He said that what won over many SNCC people was that we
were pushing Malcolm's position of self-defense. We
indeed believed in non-violence as a tactic, but not as
a philosophy. I remember SNCC's legendary leader, Ruby
Doris Smith, being violently angry about our outlook;
but I saw her a year later, '67, she had grown an Afro
and embraced me like a lost brother. Times change, and
we often change with them.
San Francisco
and the Beginning of Black and Ethnic Studies: 1967-'68
After the Atlanta
Project was shut down, I was running a SNCC freedom
school in an Atlanta neighborhood. I received a call
from Sonia Sanchez asking me and my wife to join her,
Amiri Baraka, Dr. Nathan Hare & others in a Black
Studies experiment in both the San Francisco Black
Community, and later, San Francisco State University.

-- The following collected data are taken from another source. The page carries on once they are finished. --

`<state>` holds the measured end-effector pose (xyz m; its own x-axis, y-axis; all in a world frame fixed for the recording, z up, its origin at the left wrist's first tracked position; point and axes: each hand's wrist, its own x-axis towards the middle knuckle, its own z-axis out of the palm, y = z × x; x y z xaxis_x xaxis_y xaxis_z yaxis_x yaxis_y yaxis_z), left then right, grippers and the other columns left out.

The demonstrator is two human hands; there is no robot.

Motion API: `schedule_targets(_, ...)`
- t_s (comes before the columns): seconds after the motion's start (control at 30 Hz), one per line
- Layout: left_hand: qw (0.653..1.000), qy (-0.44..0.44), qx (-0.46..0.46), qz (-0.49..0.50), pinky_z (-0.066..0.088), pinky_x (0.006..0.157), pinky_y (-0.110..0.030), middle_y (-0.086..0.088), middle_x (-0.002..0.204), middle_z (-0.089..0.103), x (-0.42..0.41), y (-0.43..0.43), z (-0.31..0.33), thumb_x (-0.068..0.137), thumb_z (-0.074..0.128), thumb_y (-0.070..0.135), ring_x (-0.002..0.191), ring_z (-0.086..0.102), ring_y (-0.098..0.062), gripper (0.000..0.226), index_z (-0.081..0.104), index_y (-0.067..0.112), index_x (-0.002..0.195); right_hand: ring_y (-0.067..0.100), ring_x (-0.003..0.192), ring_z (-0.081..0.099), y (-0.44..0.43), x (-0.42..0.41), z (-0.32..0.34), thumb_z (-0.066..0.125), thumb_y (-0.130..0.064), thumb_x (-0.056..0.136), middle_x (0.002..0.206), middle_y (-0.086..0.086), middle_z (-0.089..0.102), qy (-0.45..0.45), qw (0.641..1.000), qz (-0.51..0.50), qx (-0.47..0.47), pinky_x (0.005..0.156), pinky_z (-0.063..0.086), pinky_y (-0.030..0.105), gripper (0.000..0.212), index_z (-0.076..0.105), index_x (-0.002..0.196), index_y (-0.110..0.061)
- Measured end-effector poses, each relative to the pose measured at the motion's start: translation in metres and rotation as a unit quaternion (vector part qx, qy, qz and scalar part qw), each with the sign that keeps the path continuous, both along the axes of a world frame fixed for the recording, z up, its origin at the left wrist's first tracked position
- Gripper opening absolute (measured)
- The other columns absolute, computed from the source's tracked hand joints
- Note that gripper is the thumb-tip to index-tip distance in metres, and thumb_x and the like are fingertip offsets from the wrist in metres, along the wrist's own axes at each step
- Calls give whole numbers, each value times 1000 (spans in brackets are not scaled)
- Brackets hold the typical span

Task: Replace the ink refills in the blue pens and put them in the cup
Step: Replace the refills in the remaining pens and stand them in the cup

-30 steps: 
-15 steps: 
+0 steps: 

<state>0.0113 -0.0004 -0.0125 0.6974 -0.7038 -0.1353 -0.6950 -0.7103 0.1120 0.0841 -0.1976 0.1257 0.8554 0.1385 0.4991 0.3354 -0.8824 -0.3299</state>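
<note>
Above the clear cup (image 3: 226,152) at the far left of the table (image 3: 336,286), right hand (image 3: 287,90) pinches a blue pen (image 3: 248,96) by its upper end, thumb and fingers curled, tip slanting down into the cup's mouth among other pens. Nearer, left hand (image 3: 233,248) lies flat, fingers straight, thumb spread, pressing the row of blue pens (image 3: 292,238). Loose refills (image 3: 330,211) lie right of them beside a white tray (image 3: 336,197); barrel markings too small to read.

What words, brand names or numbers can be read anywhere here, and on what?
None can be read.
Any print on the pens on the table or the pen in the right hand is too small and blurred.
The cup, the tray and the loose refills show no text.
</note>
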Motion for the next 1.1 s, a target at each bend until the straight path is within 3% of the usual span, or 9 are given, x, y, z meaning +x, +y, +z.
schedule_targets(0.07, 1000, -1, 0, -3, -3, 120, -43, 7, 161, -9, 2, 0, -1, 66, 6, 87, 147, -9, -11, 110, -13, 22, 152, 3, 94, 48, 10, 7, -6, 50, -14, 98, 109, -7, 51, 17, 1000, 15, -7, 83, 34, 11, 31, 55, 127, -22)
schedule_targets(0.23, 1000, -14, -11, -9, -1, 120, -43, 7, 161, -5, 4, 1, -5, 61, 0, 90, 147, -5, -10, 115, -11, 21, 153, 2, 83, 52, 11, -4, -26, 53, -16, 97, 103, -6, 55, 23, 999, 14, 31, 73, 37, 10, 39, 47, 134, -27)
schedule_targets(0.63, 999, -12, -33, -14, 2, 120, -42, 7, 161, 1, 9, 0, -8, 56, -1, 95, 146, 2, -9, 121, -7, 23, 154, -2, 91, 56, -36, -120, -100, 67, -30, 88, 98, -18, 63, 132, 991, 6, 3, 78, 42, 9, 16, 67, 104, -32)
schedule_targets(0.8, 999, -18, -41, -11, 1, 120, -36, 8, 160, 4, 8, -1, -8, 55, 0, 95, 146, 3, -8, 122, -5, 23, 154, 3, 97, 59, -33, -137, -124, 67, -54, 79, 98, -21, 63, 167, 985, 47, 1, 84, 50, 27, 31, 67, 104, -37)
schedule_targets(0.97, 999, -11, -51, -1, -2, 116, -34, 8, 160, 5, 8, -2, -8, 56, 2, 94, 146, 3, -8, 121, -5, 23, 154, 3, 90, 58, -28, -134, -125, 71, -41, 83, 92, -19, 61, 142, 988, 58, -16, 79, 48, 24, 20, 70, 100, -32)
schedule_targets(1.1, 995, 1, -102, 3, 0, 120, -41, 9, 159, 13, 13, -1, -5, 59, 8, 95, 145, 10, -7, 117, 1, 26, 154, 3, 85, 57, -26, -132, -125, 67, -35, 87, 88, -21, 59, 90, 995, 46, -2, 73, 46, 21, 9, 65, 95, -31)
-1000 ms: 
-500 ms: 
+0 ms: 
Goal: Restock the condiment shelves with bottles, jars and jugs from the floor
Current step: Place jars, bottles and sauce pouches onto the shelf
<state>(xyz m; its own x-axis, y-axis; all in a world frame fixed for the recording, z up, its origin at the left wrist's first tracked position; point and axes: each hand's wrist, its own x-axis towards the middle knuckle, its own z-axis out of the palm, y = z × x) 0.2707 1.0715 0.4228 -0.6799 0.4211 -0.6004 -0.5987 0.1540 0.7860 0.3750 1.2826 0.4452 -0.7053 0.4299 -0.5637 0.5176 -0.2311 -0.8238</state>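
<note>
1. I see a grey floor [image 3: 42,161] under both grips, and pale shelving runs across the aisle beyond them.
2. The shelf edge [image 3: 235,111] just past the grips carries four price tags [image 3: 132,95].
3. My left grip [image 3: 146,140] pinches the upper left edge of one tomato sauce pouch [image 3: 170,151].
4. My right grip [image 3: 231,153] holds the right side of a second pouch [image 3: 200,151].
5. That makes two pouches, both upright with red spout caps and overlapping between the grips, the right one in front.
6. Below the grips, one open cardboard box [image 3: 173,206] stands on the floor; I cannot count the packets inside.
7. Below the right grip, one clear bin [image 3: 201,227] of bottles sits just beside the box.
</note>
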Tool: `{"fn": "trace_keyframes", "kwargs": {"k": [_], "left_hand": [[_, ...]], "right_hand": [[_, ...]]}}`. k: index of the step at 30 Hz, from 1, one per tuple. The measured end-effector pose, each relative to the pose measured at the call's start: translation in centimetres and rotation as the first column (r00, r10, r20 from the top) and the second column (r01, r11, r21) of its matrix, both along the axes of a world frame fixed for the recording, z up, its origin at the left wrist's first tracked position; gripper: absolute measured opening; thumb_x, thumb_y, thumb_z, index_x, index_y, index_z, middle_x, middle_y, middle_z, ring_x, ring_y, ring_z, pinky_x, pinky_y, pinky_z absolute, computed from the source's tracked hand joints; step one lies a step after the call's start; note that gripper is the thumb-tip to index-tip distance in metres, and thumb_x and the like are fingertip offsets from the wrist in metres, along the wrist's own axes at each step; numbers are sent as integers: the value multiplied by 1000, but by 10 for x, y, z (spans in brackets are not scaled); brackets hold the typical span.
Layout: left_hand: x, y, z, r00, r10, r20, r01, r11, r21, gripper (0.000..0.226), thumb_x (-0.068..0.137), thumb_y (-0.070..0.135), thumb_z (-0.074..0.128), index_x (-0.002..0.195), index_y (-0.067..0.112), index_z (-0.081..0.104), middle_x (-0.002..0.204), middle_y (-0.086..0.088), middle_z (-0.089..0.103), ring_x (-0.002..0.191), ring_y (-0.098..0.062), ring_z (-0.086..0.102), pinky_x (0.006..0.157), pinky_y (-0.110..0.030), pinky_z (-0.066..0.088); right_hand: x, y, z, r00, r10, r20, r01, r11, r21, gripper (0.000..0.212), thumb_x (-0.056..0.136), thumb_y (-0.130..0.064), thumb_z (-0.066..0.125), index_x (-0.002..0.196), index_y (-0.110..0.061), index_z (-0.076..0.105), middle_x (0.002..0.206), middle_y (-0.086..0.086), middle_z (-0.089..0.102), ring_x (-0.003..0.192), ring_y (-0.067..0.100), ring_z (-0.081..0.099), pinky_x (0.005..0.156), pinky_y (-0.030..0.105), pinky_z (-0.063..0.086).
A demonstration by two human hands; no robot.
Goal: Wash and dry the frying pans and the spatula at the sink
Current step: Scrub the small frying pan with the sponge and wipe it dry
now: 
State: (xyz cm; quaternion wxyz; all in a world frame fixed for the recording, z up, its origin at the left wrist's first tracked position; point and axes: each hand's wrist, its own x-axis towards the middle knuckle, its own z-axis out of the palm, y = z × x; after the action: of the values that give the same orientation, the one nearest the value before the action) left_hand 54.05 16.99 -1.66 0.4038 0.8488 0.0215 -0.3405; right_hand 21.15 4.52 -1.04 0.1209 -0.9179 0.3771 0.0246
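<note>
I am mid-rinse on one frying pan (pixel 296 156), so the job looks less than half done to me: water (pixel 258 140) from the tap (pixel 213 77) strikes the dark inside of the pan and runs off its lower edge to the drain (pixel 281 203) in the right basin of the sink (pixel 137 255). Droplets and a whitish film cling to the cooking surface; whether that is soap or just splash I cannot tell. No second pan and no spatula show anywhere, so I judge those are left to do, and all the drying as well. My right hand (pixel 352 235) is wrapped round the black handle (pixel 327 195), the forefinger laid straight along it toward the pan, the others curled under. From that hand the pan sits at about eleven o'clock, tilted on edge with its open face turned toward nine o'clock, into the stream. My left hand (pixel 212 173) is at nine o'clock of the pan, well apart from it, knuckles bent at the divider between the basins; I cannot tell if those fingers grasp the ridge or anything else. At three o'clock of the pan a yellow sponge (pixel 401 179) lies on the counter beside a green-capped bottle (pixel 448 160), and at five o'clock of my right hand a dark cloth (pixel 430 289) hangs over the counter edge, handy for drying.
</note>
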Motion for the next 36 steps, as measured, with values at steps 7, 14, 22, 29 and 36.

Aisha and I immediately came out to the Bay Area from
Atlanta.
What became
Africana Studies began not on the bright, shiny
campuses, but in the churches & community centers of the
Black Community. As in SNCC, Harlem & other places, the
African-American. Community birthed these mass
experiments in culture/self-determination. Sonia,
student leader, former-SNCC activist, Jimmy Garrett,
young actor Danny Glover, who had performed with Amiri
when he was out in San Francisco, just before I came;
the beautiful leaders, professor/poet Sarah Webster
Fabio, Marianna Awaddy, and others, including Bro. Bill
Bradley/Oba Tshaka, Dingane Joe Goncalves, Barbara
Goncalves, Nasser Shabazz, Abdul-Karim & Aubrey LaBrie,
Marvin X & others made this phase of Black Studies/Black
Arts possible.
After awhile, the
students rose up, demanding that Black professors teach
them, and we were ready!...Like the African-stylists of
the old Negro Leagues, we came onto the San Francisco
State U. campus accompanied by the Blk masses of San
Francisco! When we opened those classes, Ms. Minnie
Johnson, Junebug, her son, Bubber, Mosetta, Shaniqua,
etc. came right along with us. Though they weren't
getting course credits, they practiced discipline,
studied, and participated in discussions.
Dr. Ray Kelch,
headed the Humanities Dept., a rightwing Reaganite, with
a picture of "Ron," the governor in cowboy outfit on his
front door. When he spoke to me about my main text, I
informed him of Dr. Du Bois'
The World and Africa.
His response was that Africa had no history that he was
aware of; and "Du Bois is not a historian; he's a negro
civil rights leader." I asked him if he'd heard of the
Encyclopedia Africana? He looked at me as though I was
insane!
Be that as it may,
he pointed that we were out of faculty monitors (white
professors had to "monitor" our classes) so my class was
a mute point. A young, apparently radical white
professor, wearing a field jacket, volunteered to
"monitor" my class. Dr. Kelch asked to speak to him
alone. The young man came out red as a lobster. We asked
him what happened? According to him, Kelch called him a
hippy, a fool, a trouble-maker, and a traitor to his
race—in that order!. . . That was my intro to San
Francisco State.
When Sonia Sanchez,
other teachers and I walked about the campuses, a crowd
of white professors would follow around—like we were
rock stars! In our classes, we noticed tall, blond men
and women "sitting in" also. Snitches. When I began to
describe Kemet, Nubia and Nile Valley Civilizations,
they began to turn red in the face, and soon left our
classes permanently.
Sonia reported that
the FBI spoke to her neighbors about her teaching
The
Souls of Black Folks. They said
Dr. Du Bois was a
communist, and Sonia was a dangerous radical. I not only
began to lecture, but to speak at other universities. I
also missed New York, so I only taught a semester, and
took my family back to New York City. That autumn, 1968,
the famous San Francisco State student strike began.
I wasn't surprised:
the blatant arrogance and racism of the white students,
and their newspaper, caused Black students, and students
of color to rise up. The experiment at San Francisco
State was the opening gun on both the Africana and
Multi-cultural Studies movements. When the Latino,
Asian, Native American, women and gay students saw our
example, like all intelligent people, we learn from each
other—especially when we're all oppressed by the same
racist, sexist, imperialist forces.
Return to the
East Coast: New York/Philly, 1968-1976
In the late spring,
1968, New York seemed to literally "pull me" back to
her. I was still in a kind of quiet pain, having been
literally "run out" in '66, after the Malcolm X March.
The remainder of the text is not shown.